Ein interessanter Lapsus ist Suhrkamp hier passiert: Die Genrebezeichnung des im russischen Original „Erinnerungen Erinnerungen“ genannten Buches von Maria Stepanova lautet „romans“. In der Übersetzung mutiert „Nach dem Gedächtnis“, wie diese Romanze, dieses Lied, etwas schwerstiefelig auf Deutsch heißt, zum Roman. Das passt nicht ganz, es sei denn, man hält sich an Stepanova selbst und ihre Bemerkung, was sie schreibe, sehe nicht mehr „wie eine respektable wissenschaftliche oder kriminalistische Untersuchung aus, sondern wie ein Freud'scher Familienroman“.

Zwischen dieser erschöpften, ehrlichen Feststellung und dem Anfang liegen mehrere Hundert Seiten, die mehr Essay als Roman sind. Man braucht etwasZeit, bis man in diesen streckenweise höchst privaten Text hineinfindet, und erst mag eine leichte Enerviertheit auftauchen, weil auch die Autorin Zeit braucht. Zunächst hängt ein leicht klinischer Geruch an dem Text, eine gelehrte Distanz. Ich könnte mir vorstellen, wie eine blutjunge Studentin verlegen googelt, was denn „Tropen“ bedeutet, weil sie zu Recht vermutet, dass die sepiabraunen Palmenfotos, die vor ihrem inneren Auge auftauchen, nicht damit gemeint sind.
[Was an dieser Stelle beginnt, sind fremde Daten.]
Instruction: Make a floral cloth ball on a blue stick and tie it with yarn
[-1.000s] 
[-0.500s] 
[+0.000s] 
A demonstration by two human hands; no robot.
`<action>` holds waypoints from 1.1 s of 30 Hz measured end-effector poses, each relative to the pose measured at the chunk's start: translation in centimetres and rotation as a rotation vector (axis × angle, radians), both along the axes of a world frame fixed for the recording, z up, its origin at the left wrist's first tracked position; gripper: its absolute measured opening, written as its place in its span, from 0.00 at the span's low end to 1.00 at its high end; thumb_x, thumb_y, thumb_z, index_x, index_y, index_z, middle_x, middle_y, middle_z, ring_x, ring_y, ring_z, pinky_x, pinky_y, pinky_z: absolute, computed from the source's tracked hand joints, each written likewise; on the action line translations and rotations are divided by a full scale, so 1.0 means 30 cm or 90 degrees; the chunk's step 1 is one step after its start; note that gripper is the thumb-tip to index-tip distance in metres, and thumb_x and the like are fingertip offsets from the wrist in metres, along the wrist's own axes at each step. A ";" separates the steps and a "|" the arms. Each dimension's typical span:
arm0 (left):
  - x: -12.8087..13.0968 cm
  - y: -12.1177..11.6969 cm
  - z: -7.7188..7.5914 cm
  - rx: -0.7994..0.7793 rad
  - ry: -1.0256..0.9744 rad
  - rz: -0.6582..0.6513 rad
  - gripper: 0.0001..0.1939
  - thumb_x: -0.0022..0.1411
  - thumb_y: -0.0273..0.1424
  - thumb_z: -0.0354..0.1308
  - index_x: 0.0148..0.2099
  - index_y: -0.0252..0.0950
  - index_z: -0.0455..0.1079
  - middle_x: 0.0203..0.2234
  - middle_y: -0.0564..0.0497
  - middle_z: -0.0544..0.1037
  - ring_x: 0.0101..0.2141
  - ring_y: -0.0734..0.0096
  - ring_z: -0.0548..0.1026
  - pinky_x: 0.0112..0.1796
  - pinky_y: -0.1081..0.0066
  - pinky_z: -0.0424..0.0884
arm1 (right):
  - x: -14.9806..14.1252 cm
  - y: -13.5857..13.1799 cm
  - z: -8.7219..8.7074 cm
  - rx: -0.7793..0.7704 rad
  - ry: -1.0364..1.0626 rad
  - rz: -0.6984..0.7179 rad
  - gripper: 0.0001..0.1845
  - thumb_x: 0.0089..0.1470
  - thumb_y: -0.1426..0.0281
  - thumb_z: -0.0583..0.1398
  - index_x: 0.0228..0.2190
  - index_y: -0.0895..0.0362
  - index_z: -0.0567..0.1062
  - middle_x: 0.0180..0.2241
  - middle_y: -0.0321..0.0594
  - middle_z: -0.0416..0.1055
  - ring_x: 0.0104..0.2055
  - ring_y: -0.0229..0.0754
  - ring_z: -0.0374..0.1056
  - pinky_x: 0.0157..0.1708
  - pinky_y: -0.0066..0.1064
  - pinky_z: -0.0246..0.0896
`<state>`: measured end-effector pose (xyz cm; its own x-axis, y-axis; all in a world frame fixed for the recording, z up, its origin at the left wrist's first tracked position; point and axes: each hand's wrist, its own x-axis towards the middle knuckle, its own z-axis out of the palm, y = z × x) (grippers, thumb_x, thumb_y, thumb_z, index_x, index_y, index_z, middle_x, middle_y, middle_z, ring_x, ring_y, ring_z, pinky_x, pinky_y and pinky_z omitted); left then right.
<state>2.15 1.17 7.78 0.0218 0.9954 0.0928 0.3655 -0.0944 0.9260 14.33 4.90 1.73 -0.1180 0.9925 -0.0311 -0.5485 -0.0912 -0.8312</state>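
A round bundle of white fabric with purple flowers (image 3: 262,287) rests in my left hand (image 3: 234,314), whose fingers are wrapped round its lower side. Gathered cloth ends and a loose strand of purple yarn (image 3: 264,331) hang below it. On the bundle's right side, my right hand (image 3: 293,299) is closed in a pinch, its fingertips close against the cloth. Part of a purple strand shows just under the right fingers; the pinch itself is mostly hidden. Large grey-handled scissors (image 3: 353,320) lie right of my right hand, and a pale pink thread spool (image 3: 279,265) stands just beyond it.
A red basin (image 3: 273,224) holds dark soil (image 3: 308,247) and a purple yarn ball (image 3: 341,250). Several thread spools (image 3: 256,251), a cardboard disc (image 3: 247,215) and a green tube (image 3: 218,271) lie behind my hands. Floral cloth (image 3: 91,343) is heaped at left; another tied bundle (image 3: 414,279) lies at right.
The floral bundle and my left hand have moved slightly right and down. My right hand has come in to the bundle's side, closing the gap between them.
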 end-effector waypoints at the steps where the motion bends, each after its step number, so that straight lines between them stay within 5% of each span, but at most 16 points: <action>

Im ersten Drittel dieses Buches fühlt sich die Lektüre manchmal so an, als stünde man in der Reihe an der Supermarktkassa hinter einem Mann in schwarzem Rollkragenpulli, der irgendwas von „Postmemory“ ins Handy plappert, während er der Kassierin einen Geldschein hinhält, ohne sie anzusehen.